The first sound films in the set both are presented in their original German with lossless PCM 1.0 mono audio. Age holds both back a bit. Youth of the World comes off a bit harsh and flat while also presenting some obvious background noise, but there aren’t any sever drops, pops, or cracks.

Both Olympia films fare a bit better yet are still flat while I found the announcer voices a little edgy. Still, there are no sever pops or cracks present, and background noise is minimal.

6/10

SUPPLEMENTS

The only disappointing aspect to this set is that there are no on-disc special features to speak of. The set does come with an incredibly thorough 216-page hardbound book, featuring material on the restorations by Adrian Wood along with essays covering the films, all written by film scholar Peter Cowie. It also filled with photos from the various events. Cowie provides two essays here, one for Youth of the World and another covering the Olympia films.

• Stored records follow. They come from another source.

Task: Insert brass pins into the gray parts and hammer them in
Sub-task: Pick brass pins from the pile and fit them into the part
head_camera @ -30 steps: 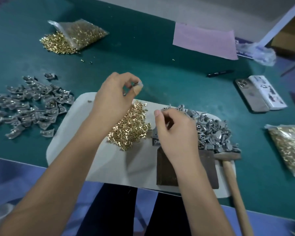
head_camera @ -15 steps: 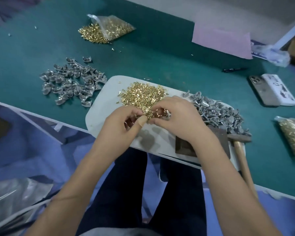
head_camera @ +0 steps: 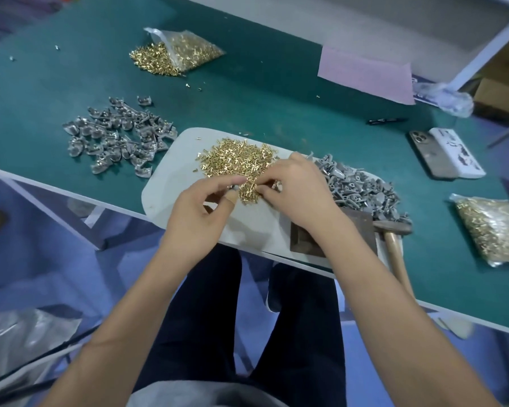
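Observation:
A heap of brass pins (head_camera: pixel 235 160) lies on a white board (head_camera: pixel 171 177), with a pile of gray parts (head_camera: pixel 356 186) to its right. My left hand (head_camera: pixel 203 212) pinches a small piece, seemingly a brass pin, at the heap's near edge; its thumb wears a bandage. My right hand (head_camera: pixel 300 195) is close beside it, fingers curled round a gray part (head_camera: pixel 276 185) that is mostly hidden. The fingertips of the two hands are a few centimetres apart. A wooden-handled hammer (head_camera: pixel 394 245) lies at the board's right end, next to a dark block (head_camera: pixel 306 245).
A second pile of gray parts (head_camera: pixel 115 136) is spread on the green table left of the board. Bags of brass pins sit at the back (head_camera: pixel 188 48) and at the right (head_camera: pixel 494 227). A phone (head_camera: pixel 429 154), a white box (head_camera: pixel 456 151), a pen (head_camera: pixel 385 121) and pink paper (head_camera: pixel 365 71) lie beyond.
My left hand came down from above the pin heap to its near edge. My right hand moved left from the gray pile to meet it. The view shifted towards my lap.

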Tool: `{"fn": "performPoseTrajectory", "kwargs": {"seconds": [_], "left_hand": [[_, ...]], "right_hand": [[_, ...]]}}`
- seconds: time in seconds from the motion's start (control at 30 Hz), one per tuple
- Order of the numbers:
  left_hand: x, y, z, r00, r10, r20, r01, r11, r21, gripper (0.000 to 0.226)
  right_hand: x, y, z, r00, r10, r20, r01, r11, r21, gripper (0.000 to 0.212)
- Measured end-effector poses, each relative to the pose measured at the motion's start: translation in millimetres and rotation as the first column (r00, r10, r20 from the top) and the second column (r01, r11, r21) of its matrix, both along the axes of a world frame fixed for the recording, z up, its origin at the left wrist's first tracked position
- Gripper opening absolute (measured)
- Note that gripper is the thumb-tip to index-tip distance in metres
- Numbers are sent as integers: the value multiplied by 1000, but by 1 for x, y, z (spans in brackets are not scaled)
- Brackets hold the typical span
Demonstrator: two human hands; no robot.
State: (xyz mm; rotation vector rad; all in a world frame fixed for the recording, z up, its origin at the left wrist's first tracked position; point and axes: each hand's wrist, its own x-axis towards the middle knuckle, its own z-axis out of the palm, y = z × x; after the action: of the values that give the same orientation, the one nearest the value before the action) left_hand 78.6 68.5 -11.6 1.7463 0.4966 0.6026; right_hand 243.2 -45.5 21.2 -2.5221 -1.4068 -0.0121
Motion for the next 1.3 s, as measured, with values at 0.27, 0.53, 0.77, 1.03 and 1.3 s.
{"fn": "performPoseTrajectory", "kwargs": {"seconds": [0.27, 0.53, 0.77, 1.03, 1.3], "left_hand": [[-1, -4, 1, 999, -43, 25, 49, 958, -282, 17], [2, 3, -8, 999, -44, -33, 34, 967, -254, 15], [2, 4, -13, 998, -15, -61, 3, 981, -193, 12], [0, -1, -15, 999, 28, -35, -34, 984, -175, 11], [-8, -20, 7, 1000, 20, -23, -21, 999, -48, 9]], "right_hand": [[-2, 3, 2, 996, 70, 60, -65, 995, -78, 21], [-4, 3, 4, 993, 115, 37, -111, 989, -98, 16], [-6, 4, 3, 995, 88, 38, -83, 990, -116, 17], [-13, -5, 8, 995, 80, -57, -76, 994, 79, 28], [-29, -53, 4, 958, -12, -285, 172, 820, 546, 18]]}}
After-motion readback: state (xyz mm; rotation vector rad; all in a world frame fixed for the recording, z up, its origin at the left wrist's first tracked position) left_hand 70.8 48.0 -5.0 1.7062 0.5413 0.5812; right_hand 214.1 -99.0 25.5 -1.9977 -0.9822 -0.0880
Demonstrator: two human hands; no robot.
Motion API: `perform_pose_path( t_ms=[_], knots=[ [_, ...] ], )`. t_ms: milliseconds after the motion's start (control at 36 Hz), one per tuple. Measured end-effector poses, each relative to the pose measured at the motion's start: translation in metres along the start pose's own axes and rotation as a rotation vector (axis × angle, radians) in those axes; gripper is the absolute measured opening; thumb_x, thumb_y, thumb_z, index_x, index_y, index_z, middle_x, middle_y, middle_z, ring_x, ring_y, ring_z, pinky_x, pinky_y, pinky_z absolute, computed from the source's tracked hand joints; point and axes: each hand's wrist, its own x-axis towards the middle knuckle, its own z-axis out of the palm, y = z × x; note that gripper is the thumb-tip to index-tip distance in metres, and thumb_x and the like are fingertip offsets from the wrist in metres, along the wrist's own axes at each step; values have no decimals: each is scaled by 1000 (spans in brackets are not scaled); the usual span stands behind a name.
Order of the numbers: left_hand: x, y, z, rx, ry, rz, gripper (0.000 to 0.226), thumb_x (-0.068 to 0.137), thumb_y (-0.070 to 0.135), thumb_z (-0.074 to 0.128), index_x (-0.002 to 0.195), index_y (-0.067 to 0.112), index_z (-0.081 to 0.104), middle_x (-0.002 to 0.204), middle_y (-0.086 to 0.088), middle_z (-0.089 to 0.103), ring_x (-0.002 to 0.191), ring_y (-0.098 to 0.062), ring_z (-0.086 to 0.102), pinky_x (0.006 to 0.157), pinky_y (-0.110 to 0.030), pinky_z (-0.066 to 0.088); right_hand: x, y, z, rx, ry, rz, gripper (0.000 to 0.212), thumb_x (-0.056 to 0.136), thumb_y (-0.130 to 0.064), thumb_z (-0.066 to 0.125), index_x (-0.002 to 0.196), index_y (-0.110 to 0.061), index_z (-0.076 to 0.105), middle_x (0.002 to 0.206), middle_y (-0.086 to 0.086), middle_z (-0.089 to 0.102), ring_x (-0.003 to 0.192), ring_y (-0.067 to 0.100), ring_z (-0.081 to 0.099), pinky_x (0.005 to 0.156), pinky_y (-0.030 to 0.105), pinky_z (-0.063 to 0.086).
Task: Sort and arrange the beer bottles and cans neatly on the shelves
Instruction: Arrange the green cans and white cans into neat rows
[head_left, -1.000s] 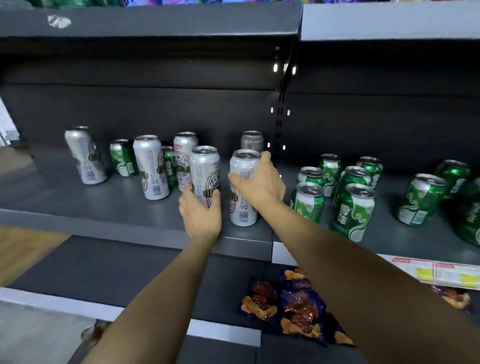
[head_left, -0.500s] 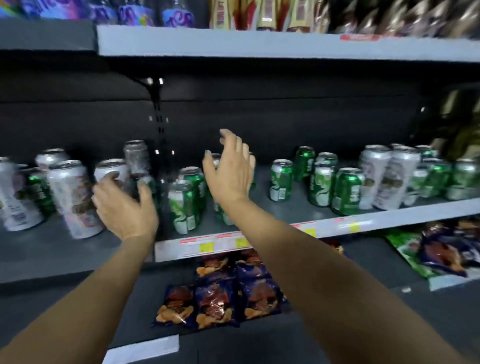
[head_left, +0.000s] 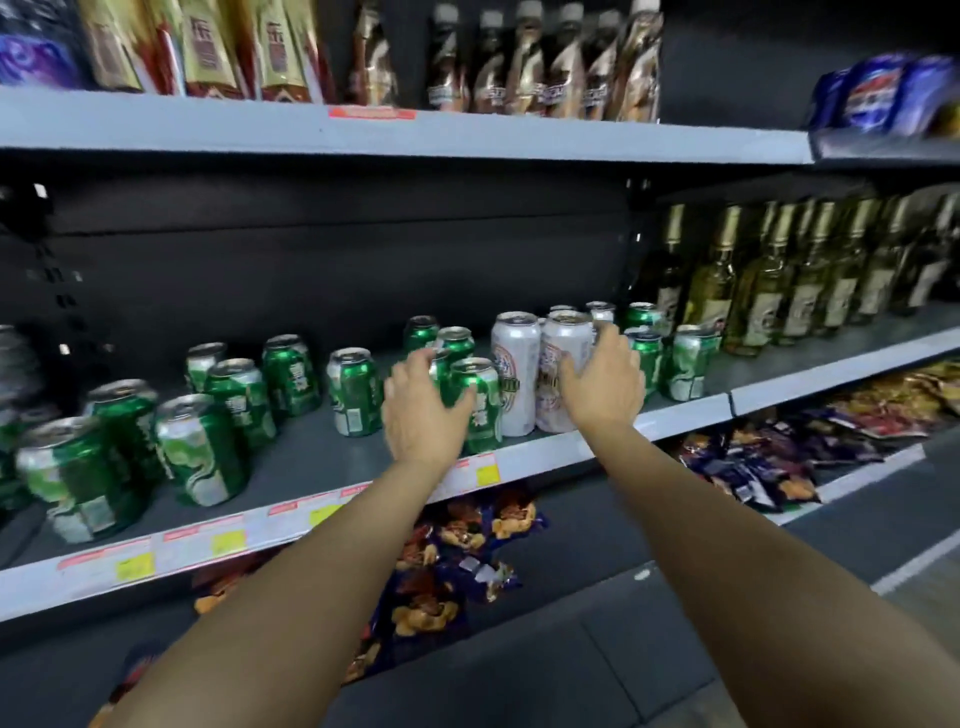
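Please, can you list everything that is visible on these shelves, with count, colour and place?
Short green aluminium cans: about fifteen, green, middle shelf, left to centre.
Tall white aluminium cans: at least two, white, middle shelf, centre-right.
Green glass bottles: about eight, gold-capped, middle shelf, right.
Brown foil-wrapped bottles: about six, top shelf.
Dark snack bags: several, bottom shelf.
Left hand: on a green can.
Right hand: on a white can.
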Motion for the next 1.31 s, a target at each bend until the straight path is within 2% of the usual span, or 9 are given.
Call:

For both he talks about their respective directors and the propaganda aspects of each film but his essay on Olympia is, not surprisingly, a lengthier one. He decides to get into more details about the events themselves, noting so much has already been written about the film itself. (The grade given here refers to the supplements for the set as a whole, which, in this case, is just the included book.)

5/10

CLOSING

A lot of work has gone into Olympia and the work has paid off: it looks absolutely outstanding here and is so far the most impressive restoration in the set.